----- Data under study
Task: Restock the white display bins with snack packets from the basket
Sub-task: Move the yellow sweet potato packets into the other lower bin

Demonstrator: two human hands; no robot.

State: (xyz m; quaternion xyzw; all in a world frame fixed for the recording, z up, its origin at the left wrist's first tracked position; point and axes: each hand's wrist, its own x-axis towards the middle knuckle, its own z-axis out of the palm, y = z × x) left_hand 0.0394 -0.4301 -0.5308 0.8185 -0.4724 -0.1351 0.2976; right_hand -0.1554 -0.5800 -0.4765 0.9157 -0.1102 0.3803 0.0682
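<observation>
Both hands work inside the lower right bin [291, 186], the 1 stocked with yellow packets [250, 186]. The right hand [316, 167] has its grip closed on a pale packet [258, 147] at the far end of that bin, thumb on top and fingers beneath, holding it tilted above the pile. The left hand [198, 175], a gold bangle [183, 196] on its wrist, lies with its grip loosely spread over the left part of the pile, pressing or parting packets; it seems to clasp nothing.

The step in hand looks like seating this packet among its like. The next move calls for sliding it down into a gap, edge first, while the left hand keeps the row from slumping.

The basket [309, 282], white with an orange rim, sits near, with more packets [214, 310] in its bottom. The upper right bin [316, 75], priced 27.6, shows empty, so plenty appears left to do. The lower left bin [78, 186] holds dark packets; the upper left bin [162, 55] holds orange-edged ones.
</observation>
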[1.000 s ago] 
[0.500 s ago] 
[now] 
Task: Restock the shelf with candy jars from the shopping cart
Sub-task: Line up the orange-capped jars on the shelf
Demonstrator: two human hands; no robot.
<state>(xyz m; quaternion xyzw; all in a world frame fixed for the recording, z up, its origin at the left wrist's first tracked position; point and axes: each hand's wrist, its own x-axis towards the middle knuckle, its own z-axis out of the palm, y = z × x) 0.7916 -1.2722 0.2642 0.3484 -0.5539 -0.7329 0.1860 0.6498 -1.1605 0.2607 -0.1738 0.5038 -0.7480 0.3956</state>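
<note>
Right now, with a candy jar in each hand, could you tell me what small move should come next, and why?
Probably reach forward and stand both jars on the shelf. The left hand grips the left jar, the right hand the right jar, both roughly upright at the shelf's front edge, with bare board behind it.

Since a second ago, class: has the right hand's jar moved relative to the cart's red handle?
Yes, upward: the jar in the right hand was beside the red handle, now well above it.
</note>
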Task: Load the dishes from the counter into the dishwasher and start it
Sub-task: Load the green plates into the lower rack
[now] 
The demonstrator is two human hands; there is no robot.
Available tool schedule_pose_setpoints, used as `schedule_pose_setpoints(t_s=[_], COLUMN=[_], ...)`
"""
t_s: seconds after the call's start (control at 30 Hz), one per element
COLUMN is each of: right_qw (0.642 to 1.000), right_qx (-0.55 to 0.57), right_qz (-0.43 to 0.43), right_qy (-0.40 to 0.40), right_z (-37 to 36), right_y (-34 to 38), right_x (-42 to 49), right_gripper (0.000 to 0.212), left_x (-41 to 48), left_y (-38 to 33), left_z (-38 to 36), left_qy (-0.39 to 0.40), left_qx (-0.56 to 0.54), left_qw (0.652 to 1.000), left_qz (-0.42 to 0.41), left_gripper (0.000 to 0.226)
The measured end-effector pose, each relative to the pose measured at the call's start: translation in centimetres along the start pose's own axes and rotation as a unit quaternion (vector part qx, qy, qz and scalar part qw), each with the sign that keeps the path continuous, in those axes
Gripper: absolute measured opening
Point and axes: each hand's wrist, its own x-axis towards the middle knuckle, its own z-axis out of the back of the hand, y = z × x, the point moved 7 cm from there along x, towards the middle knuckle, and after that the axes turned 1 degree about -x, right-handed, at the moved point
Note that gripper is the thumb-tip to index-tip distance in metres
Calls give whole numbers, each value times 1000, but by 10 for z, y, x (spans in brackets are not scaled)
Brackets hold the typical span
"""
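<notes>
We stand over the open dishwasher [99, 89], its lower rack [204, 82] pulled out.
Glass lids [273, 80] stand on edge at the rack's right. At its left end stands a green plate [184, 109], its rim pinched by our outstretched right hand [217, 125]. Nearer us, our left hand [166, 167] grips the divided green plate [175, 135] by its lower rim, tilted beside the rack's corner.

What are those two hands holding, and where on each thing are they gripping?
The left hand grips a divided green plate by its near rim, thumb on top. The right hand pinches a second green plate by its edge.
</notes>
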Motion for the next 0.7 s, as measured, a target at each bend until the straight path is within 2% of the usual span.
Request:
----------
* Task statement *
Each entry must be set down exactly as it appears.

* Output for this task *
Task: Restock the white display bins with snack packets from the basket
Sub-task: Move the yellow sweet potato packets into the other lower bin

Demonstrator: two human hands; no robot.

State: (xyz m; quaternion xyzw; all in a world frame fixed for the recording, z up, its origin at the left wrist's first tracked position; point and axes: each hand's wrist, its own x-axis towards the middle knuckle, its own z-axis out of the palm, y = z × x) left_hand 0.0394 -0.4301 -0.5308 0.8185 -0.4724 -0.1351 0.2976; right_hand -0.1554 -0.5800 -0.4765 0.9157 -0.1102 0.3803 0.0682
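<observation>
Both hands work inside the lower right bin [291, 186], the 1 stocked with yellow packets [250, 186]. The right hand [316, 167] has its grip closed on a pale packet [258, 147] at the far end of that bin, thumb on top and fingers beneath, holding it tilted above the pile. The left hand [198, 175], a gold bangle [183, 196] on its wrist, lies with its grip loosely spread over the left part of the pile, pressing or parting packets; it seems to clasp nothing.

The step in hand looks like seating this packet among its like. The next move calls for sliding it down into a gap, edge first, while the left hand keeps the row from slumping.

The basket [309, 282], white with an orange rim, sits near, with more packets [214, 310] in its bottom. The upper right bin [316, 75], priced 27.6, shows empty, so plenty appears left to do. The lower left bin [78, 186] holds dark packets; the upper left bin [162, 55] holds orange-edged ones.
</observation>
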[1.000 s ago] 
[0.500 s ago] 
[now] 
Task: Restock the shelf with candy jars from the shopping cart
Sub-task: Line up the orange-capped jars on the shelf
Demonstrator: two human hands; no robot.
<state>(xyz m; quaternion xyzw; all in a world frame fixed for the recording, z up, its origin at the left wrist's first tracked position; point and axes: each hand's wrist, its own x-axis towards the middle knuckle, its own z-axis out of the palm, y = z × x) 0.7916 -1.2722 0.2642 0.3484 -0.5539 -0.7329 0.1860 0.6498 -1.1605 0.2607 -0.1738 0.5038 -0.7480 0.3956</state>
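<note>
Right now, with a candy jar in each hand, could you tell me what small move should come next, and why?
Probably reach forward and stand both jars on the shelf. The left hand grips the left jar, the right hand the right jar, both roughly upright at the shelf's front edge, with bare board behind it.

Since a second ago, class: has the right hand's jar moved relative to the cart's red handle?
Yes, upward: the jar in the right hand was beside the red handle, now well above it.
</note>
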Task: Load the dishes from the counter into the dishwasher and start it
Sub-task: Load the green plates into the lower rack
[now] 
The demonstrator is two human hands; there is no robot.
Available tool schedule_pose_setpoints, used as `schedule_pose_setpoints(t_s=[_], COLUMN=[_], ...)`
"""
t_s: seconds after the call's start (control at 30 Hz), one per element
COLUMN is each of: right_qw (0.642 to 1.000), right_qx (-0.55 to 0.57), right_qz (-0.43 to 0.43), right_qy (-0.40 to 0.40), right_z (-37 to 36), right_y (-34 to 38), right_x (-42 to 49), right_gripper (0.000 to 0.212), left_x (-41 to 48), left_y (-38 to 33), left_z (-38 to 36), left_qy (-0.39 to 0.40), left_qx (-0.56 to 0.54), left_qw (0.652 to 1.000), left_qz (-0.42 to 0.41), left_gripper (0.000 to 0.226)
The measured end-effector pose, each relative to the pose measured at the call's start: translation in centimetres along the start pose's own axes and rotation as a unit quaternion (vector part qx, qy, qz and scalar part qw), each with the sign that keeps the path continuous, in those axes
Gripper: absolute measured opening
Point and axes: each hand's wrist, its own x-axis towards the middle knuckle, its own z-axis out of the back of the hand, y = z × x, the point moved 7 cm from there along x, towards the middle knuckle, and after that the axes turned 1 degree about -x, right-handed, at the moved point
Note that gripper is the thumb-tip to index-tip distance in metres
Calls give whole numbers, each value times 1000, but by 10 for z, y, x (spans in brackets are not scaled)
Brackets hold the typical span
"""
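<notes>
We stand over the open dishwasher [99, 89], its lower rack [204, 82] pulled out.
Glass lids [273, 80] stand on edge at the rack's right. At its left end stands a green plate [184, 109], its rim pinched by our outstretched right hand [217, 125]. Nearer us, our left hand [166, 167] grips the divided green plate [175, 135] by its lower rim, tilted beside the rack's corner.

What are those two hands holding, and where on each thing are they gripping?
The left hand grips a divided green plate by its near rim, thumb on top. The right hand pinches a second green plate by its edge.
</notes>
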Motion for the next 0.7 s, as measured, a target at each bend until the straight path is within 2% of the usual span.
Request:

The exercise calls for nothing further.